■ EXERCISE DETAILS
Please keep to the lines below from the one with "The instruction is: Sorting" through the one with "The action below", and restate them word for word, ends included.

Stored data

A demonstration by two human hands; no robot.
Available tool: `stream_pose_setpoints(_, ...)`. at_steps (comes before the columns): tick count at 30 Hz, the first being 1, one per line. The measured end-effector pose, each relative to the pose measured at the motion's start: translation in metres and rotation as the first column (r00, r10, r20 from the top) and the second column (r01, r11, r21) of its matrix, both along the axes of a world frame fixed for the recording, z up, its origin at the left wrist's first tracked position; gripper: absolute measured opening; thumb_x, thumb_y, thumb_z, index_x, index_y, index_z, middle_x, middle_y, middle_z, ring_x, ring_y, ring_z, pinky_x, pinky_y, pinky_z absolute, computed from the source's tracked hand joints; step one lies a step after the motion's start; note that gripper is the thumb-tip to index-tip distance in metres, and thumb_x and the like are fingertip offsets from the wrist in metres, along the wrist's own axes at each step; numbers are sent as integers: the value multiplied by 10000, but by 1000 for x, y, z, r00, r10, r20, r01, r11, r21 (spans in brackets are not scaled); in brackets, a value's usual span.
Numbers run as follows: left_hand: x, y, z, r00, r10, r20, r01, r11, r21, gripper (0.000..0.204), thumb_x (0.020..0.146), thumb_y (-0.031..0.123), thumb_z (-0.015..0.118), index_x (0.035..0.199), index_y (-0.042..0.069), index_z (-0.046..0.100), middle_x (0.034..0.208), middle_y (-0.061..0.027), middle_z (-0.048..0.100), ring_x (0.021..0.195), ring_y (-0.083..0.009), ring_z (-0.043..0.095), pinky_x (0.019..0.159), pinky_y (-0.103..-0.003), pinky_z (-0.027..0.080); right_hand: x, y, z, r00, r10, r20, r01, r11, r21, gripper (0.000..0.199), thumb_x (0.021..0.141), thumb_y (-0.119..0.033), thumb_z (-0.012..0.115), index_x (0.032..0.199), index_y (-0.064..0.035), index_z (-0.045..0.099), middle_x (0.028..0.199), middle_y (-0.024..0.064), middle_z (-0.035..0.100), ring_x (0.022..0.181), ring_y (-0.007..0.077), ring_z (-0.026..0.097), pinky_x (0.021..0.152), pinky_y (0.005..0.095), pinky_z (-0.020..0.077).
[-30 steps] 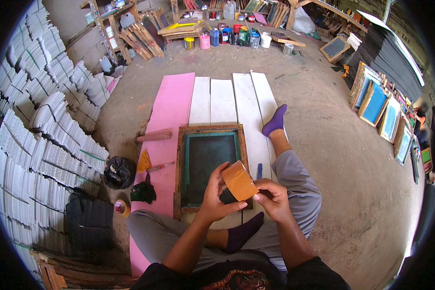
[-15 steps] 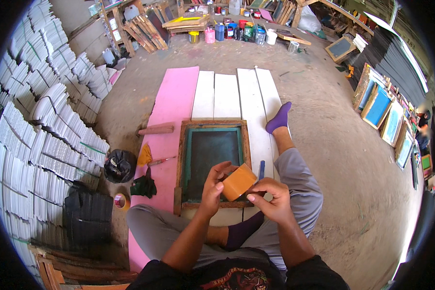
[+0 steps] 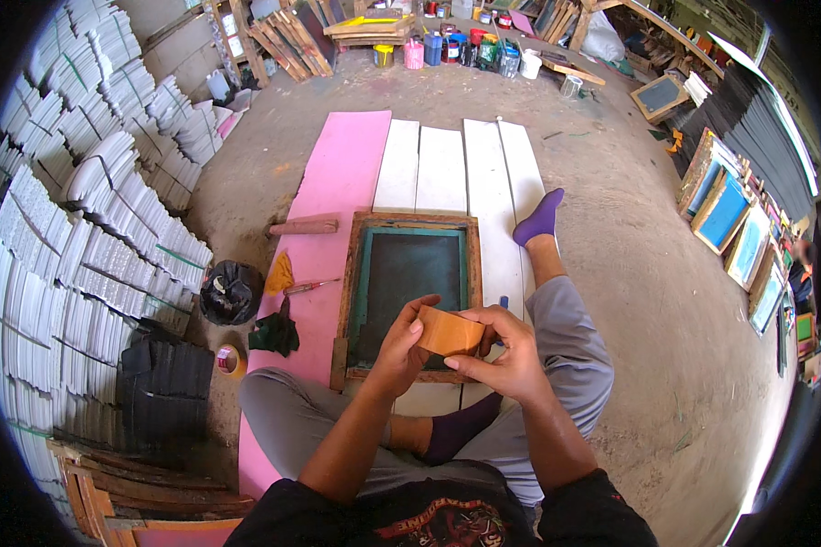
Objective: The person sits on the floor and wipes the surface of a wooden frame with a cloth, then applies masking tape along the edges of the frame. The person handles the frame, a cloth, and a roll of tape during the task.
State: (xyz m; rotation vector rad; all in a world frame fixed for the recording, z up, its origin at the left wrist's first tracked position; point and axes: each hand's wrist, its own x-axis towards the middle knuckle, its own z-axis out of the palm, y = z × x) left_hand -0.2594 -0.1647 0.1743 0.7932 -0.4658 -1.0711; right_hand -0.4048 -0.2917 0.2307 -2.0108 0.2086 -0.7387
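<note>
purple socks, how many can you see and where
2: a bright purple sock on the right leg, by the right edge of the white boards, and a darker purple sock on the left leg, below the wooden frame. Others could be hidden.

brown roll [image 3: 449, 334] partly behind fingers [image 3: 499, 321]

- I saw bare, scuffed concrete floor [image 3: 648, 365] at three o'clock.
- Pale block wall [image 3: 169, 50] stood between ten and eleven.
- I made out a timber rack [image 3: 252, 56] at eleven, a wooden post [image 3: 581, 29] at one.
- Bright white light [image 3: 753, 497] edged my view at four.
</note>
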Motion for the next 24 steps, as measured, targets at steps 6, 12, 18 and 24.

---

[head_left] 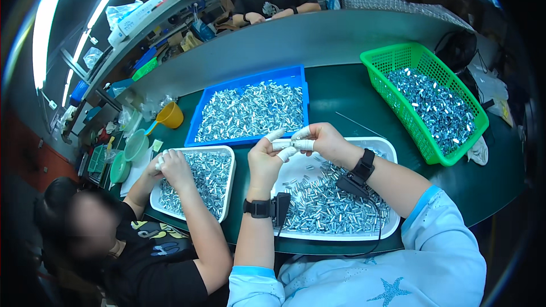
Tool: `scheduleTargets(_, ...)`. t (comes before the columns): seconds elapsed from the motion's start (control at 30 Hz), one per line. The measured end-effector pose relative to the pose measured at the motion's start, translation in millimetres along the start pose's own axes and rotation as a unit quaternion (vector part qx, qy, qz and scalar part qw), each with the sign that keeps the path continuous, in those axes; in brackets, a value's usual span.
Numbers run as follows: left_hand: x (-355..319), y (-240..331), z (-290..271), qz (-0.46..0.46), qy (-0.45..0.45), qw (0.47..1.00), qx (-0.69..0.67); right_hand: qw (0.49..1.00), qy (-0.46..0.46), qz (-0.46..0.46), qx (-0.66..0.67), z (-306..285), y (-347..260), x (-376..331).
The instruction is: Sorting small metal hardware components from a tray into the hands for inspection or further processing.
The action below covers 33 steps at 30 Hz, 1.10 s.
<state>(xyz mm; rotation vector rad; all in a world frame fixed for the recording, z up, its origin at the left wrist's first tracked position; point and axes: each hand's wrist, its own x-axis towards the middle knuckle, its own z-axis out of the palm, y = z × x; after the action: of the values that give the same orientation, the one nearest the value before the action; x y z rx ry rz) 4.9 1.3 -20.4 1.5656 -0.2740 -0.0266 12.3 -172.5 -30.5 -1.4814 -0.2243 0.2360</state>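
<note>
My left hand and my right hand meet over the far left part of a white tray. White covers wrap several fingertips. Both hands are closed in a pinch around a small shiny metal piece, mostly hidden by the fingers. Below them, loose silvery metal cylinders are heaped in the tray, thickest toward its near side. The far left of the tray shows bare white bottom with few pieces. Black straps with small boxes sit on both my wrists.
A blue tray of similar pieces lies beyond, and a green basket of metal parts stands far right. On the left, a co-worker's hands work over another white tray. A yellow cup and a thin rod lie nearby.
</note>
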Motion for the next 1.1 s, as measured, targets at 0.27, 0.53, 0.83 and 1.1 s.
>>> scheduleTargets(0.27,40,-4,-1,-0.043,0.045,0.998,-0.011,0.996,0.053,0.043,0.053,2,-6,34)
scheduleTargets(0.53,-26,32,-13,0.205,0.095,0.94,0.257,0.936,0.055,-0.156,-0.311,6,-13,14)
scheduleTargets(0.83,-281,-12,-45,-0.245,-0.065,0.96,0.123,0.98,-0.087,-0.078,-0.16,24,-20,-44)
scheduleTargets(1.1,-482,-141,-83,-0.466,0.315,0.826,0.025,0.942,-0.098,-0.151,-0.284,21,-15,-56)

■ OUTPUT FOR THIS TASK
The instruction is: Sorting small metal hardware components from a tray into the hands for inspection or further processing.
The action below covers 33 steps at 30 Hz, 1.10 s.

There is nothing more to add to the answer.